◆ **Work task**
The exercise calls for a faithful copy of all the data.

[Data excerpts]
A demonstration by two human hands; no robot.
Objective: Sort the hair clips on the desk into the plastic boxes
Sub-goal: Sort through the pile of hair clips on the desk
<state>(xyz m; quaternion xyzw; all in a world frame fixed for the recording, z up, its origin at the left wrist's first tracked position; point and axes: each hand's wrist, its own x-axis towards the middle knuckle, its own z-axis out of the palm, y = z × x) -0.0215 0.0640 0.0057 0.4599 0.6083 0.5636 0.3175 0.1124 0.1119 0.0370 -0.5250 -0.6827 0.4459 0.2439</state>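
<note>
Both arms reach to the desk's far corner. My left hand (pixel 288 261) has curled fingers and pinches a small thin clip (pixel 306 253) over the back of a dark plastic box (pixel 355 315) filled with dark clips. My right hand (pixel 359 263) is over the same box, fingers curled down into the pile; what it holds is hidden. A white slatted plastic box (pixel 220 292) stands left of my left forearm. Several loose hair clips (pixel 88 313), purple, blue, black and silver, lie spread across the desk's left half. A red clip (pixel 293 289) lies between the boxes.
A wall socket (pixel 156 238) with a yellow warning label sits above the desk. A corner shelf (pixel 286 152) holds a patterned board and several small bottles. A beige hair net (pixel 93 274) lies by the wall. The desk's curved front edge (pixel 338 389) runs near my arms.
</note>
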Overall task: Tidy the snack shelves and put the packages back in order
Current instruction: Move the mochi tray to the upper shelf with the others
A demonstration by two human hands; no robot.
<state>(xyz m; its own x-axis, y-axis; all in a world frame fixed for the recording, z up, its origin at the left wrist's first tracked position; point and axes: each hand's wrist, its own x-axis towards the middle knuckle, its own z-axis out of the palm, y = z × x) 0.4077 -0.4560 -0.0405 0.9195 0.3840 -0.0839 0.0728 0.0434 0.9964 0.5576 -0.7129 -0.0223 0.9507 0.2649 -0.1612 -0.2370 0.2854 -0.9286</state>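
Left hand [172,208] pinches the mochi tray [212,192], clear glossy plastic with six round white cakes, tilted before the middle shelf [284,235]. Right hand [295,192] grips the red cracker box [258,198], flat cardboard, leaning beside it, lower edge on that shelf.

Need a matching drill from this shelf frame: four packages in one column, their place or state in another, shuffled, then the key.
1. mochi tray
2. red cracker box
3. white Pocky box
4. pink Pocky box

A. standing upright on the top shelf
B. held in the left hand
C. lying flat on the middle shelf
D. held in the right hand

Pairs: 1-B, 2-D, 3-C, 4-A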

◆ **Exercise result**
A demonstration by two human hands; no robot.
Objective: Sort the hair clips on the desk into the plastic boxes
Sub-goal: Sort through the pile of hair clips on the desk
<state>(xyz m; quaternion xyzw; all in a world frame fixed for the recording, z up, its origin at the left wrist's first tracked position; point and axes: each hand's wrist, its own x-axis towards the middle knuckle, its own z-axis out of the palm, y = z × x) -0.0215 0.0640 0.0057 0.4599 0.6083 0.5636 0.3175 0.1124 0.1119 0.0370 -0.5250 -0.6827 0.4459 0.2439</state>
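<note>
Both arms reach to the desk's far corner. My left hand (pixel 288 261) has curled fingers and pinches a small thin clip (pixel 306 253) over the back of a dark plastic box (pixel 355 315) filled with dark clips. My right hand (pixel 359 263) is over the same box, fingers curled down into the pile; what it holds is hidden. A white slatted plastic box (pixel 220 292) stands left of my left forearm. Several loose hair clips (pixel 88 313), purple, blue, black and silver, lie spread across the desk's left half. A red clip (pixel 293 289) lies between the boxes.
A wall socket (pixel 156 238) with a yellow warning label sits above the desk. A corner shelf (pixel 286 152) holds a patterned board and several small bottles. A beige hair net (pixel 93 274) lies by the wall. The desk's curved front edge (pixel 338 389) runs near my arms.
</note>
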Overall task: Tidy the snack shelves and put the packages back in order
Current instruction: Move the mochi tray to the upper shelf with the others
A demonstration by two human hands; no robot.
<state>(xyz m; its own x-axis, y-axis; all in a world frame fixed for the recording, z up, its origin at the left wrist's first tracked position; point and axes: each hand's wrist, its own x-axis towards the middle knuckle, its own z-axis out of the palm, y = z × x) 0.4077 -0.4560 -0.0405 0.9195 0.3840 -0.0839 0.0728 0.0434 0.9964 0.5576 -0.7129 -0.0223 0.9507 0.2649 -0.1612 -0.2370 0.2854 -0.9286</state>
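Left hand [172,208] pinches the mochi tray [212,192], clear glossy plastic with six round white cakes, tilted before the middle shelf [284,235]. Right hand [295,192] grips the red cracker box [258,198], flat cardboard, leaning beside it, lower edge on that shelf.

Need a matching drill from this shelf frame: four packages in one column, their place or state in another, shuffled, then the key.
1. mochi tray
2. red cracker box
3. white Pocky box
4. pink Pocky box

A. standing upright on the top shelf
B. held in the left hand
C. lying flat on the middle shelf
D. held in the right hand

Pairs: 1-B, 2-D, 3-C, 4-A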

The exercise requires no further answer.